A comparative study of the Late Middle European Pleistocene Montmaurin-La-Niche (MLN). Preliminary results

Overview
A comparative study of the Late Middle European Pleistocene Montmaurin-La-Niche (MLN). Preliminary results
Journal 7th Annual ESHE Meeting
Authors Vialet, Amélie; Bermúdez de Castro, José María; Modesto-Mata, Mario; Martinón-Torres, María; Martínez de Pinillos, Marina
Volume PESHE 6
Issue
Year 2017
DOI 10.13140/RG.2.2.20374.65603
Abstract
Among several caves settled in the limestone mountain shaped by the Save and Seygouade rivers near Montmaurin, 75km south-west of Toulouse (France), La Niche is the one, with Coupe-Gorge, which has yielded human remains collected by Raoul Cammas in 1949 (one cervical vertebra, one well-preserved mandible bearing its 6 molars) and recognized among the fauna by Cammas and André Tavoso in 1986 (one dorsal vertebra, one fragmentary left tibia). Work done by Crégut-Bonnoure and colleagues on the faunal assemblage has attributed the level bearing hominins to the OIS 7 placing the Montmaurin-La-Niche (MLN) in an intermediate location between Middle Pleistocene fossils such as those from Arago (Tautavel, France) and Sima de los Huesos (Atapuerca, Spain), in the one hand, and Neandertals, in the other hand.
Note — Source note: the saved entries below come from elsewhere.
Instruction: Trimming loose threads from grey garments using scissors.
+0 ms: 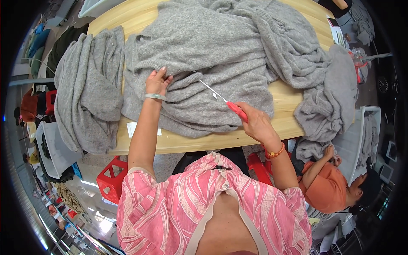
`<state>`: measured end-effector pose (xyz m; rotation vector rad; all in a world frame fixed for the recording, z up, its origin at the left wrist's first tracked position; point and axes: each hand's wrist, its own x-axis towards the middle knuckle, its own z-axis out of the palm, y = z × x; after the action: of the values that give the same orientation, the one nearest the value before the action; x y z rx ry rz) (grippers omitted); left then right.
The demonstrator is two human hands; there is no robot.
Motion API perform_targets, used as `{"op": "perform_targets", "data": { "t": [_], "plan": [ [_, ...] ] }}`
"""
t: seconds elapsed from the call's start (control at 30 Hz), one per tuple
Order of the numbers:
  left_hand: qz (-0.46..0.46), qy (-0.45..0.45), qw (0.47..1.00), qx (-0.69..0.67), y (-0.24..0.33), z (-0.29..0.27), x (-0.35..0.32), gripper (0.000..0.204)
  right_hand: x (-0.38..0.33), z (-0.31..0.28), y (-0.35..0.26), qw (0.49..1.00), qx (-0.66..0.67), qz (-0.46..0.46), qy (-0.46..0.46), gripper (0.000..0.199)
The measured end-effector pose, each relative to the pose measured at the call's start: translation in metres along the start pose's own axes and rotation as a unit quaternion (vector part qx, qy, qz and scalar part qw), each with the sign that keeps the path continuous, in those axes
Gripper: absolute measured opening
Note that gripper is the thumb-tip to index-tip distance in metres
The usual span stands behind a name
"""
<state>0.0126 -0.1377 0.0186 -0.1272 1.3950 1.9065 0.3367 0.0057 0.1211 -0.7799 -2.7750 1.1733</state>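
A grey knitted sweater (204,46) lies spread and rumpled on the wooden table in front of me. My left hand (158,83) is at its left part, thumb and fingers closed on a fold of the knit. In my right hand (259,122) is a red-handled tool (235,109) with a slim, pointed metal end; its exact kind does not show clearly. The tip points up and left, over a rolled fold of the sweater between my hands. A small white tag (215,96) shows beside the metal shaft. Whether the tip touches the knit I cannot tell.
More grey knits are heaped at the left edge (89,93) and right edge (325,95) of the table (285,102). White paper (132,128) lies under my left forearm. A person in orange (325,185) handles grey knitwear at right, near a white bin (364,136). Red stools (111,180) stand below.
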Motion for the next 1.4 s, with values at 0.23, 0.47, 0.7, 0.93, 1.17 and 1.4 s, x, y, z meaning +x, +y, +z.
{"op": "perform_targets", "data": {
  "t": [0.23, 0.47, 0.7, 0.93, 1.17, 1.4],
  "plan": [
    [0.048, -0.029, 0.998, 0.022, -0.002, -0.02, 0.01, 0.012, 0.04, 0.005, -0.039, 0.995, -0.059, -0.004, -0.079, 0.033],
    [0.015, -0.021, 1.0, -0.007, -0.003, -0.02, 0.01, 0.018, 0.06, 0.012, -0.049, 0.993, -0.079, 0.009, -0.087, 0.031],
    [0.047, -0.041, 0.998, -0.021, -0.017, 0.016, -0.004, 0.046, 0.047, 0.019, -0.025, 0.999, -0.008, -0.019, -0.024, 0.035],
    [-0.062, -0.077, 0.981, -0.168, -0.023, 0.031, 0.03, 0.021, 0.049, 0.013, -0.021, 1.0, 0.009, -0.005, -0.006, 0.037],
    [-0.036, -0.016, 0.983, -0.182, -0.031, 0.052, 0.03, 0.011, 0.053, 0.003, -0.024, 0.998, -0.032, 0.056, -0.024, 0.029],
    [-0.006, 0.015, 0.985, -0.173, -0.029, 0.046, 0.03, 0.025, 0.047, -0.003, -0.023, 0.997, -0.038, 0.037, -0.051, 0.024]
  ]
}}
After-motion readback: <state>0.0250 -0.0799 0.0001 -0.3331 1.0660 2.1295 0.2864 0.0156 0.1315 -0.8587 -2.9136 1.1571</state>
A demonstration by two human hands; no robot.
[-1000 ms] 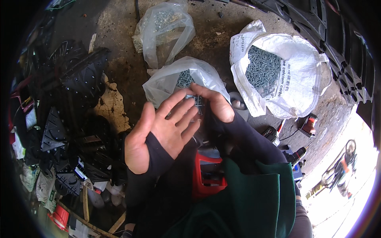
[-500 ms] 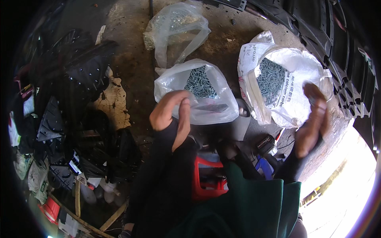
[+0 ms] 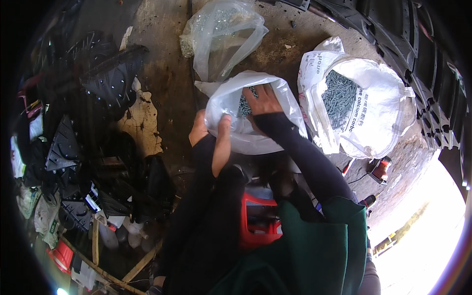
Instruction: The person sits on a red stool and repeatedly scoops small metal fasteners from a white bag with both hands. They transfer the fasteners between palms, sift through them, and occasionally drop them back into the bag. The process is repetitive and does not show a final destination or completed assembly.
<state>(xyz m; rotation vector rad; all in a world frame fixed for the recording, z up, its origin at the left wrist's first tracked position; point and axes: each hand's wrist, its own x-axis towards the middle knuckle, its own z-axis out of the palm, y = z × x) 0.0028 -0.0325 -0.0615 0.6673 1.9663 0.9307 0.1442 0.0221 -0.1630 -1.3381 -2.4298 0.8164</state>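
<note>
Two hands at clear bag [image 3: 275, 132]: left hand [image 3: 212, 137] grips rim, right hand [image 3: 263, 101] inside, fingers spread.

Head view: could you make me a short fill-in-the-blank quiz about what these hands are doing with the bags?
The right hand reaches into the middle ____ bag.
The left hand grips that bag's ____ edge.
The big white sack on the right holds grey ____.
A third, clear bag lies ____ from the person than the middle one.

Missing words: plastic; left; screws; farther
</note>
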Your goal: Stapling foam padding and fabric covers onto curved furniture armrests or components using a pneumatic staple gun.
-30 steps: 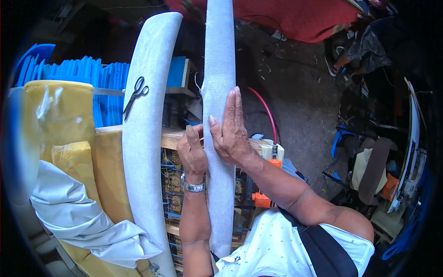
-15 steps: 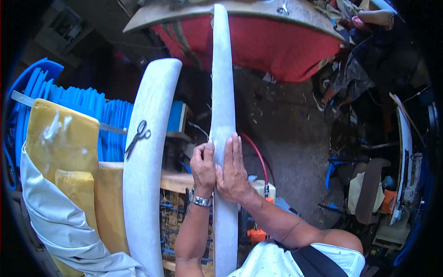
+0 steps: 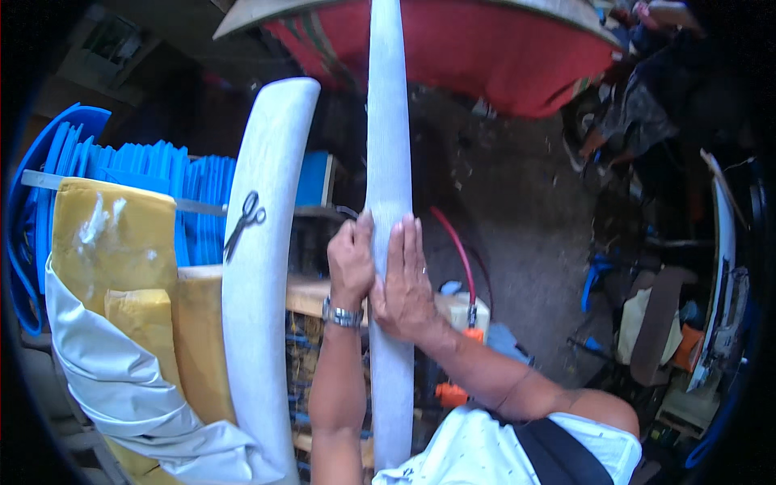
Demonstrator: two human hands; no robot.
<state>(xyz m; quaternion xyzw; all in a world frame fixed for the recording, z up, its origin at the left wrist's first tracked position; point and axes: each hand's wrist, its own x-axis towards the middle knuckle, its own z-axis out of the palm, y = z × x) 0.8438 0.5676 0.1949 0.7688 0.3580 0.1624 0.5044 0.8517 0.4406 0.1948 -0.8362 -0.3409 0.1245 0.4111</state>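
Observation:
A long, narrow, pale grey fabric-covered padded piece [image 3: 390, 145] runs lengthwise in front of me, from my body toward the far table. At its left edge my left hand [image 3: 350, 267] is closed, thumb and fingers pinching the covering there. Flat on its top rests my right hand [image 3: 404, 295], fingers stretched out and pointing away, its thumb near the left hand. The underside of the piece is hidden. To the left lies a second, wider pale padded piece [image 3: 257, 323] with dark scissors [image 3: 244, 222] on it.
Yellow foam blocks [image 3: 117, 234], draped pale sheeting [image 3: 121, 372] and a stack of blue sheets [image 3: 153, 174] stand at the left. A table with red cloth [image 3: 477, 61] is at the far side. A red hose [image 3: 457, 246] curves down at the right. Another person's leg [image 3: 594, 141] shows far right.
The view has shifted, so the far table and padded pieces sit higher in the picture. Both hands keep about the same places on the long piece.

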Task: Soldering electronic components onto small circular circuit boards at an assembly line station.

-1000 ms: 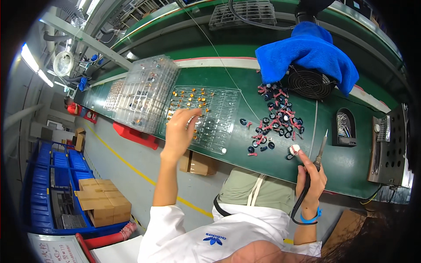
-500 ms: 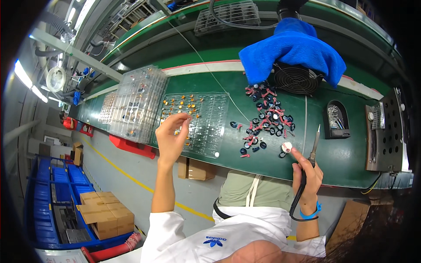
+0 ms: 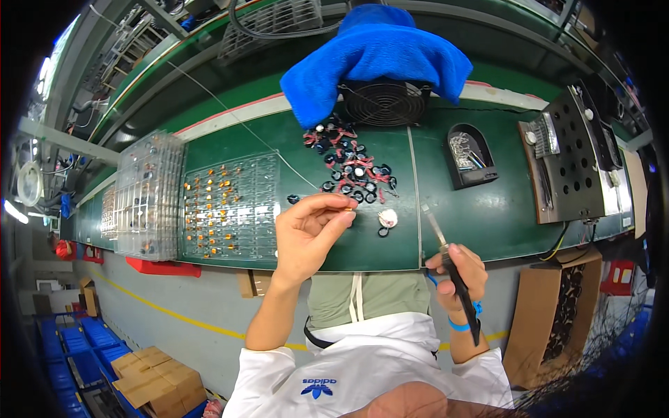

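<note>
My left hand (image 3: 311,235) hovers over the green bench, thumb and forefinger pinched on a small orange part (image 3: 350,208), mostly hidden by the fingertips. In my right hand (image 3: 461,273) is a soldering iron (image 3: 463,295), its metal tip slanting up and away to the left. Between the hands, a white round piece (image 3: 387,219) lies on the bench beside a small dark round component (image 3: 383,232). Beyond them spreads a pile of dark round components with red wires (image 3: 352,174). To the left, a clear plastic tray (image 3: 261,198) carries rows of small orange parts.
A stack of clear trays (image 3: 148,198) stands at far left. At the back, a blue towel (image 3: 380,52) drapes over a black fan (image 3: 385,104). Right of it are a black bin of metal bits (image 3: 470,157) and a metal box with round holes (image 3: 568,160).
My left hand has moved right, from above the tray to near the white piece. My right hand has drawn back from that piece, keeping the soldering iron. The whole view has shifted.
</note>
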`<state>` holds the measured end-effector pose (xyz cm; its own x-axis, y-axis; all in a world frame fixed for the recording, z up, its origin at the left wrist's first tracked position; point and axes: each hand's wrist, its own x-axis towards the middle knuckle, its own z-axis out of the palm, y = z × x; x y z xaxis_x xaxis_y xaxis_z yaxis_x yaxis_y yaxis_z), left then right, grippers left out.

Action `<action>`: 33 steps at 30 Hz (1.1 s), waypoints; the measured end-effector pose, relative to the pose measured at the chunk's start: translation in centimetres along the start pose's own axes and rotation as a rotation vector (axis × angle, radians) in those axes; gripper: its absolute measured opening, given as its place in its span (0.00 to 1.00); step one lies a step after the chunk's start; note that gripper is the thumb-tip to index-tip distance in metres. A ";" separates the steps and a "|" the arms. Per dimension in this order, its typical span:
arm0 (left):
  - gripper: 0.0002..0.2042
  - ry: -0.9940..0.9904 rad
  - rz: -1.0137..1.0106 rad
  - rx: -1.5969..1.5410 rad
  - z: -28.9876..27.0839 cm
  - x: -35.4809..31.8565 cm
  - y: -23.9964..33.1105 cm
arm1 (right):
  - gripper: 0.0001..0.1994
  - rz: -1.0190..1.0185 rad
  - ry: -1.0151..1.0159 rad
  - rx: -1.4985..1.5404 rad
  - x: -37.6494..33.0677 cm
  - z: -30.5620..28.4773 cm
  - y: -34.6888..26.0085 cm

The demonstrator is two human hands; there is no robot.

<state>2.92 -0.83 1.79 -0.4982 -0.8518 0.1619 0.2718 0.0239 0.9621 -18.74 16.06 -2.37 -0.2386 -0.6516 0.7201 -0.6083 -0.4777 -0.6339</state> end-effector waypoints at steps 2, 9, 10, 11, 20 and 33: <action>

Here we have made a morphological comparative study using some selected features with a taxonomical signal. In order to cluster the specimens we have used the correspondence analysis using the R package “ca”. Moreover, a metrical and morphological study was carried out on the teeth, including an analysis of the dental inner features by means of micro-computed tomography (microCT). Results highlight the primitiveness of the MLN mandible whereas a more fully Neandertal morphology was expected regarding the time range of the fossil. Although a geochronological study of La Niche cave is pending, it will be an interesting exercise to confront the predominant primitive morphology of this mandible with the quantitative results of a future geochronological analysis. Thus, it is possible to test these anthropological results against the different models, like the accretion and two-phases model, to explain the variability of the European Middle Pleistocene hominins. It will be also tested the evolutionary scenario proposing a settlement of Europe by some waves of population sharing a common ancestor [4], as well as a complex history of wipe-outs and new occupations, as well as genetic mechanisms, like drift, founder effect, directional adaptation and hybridization.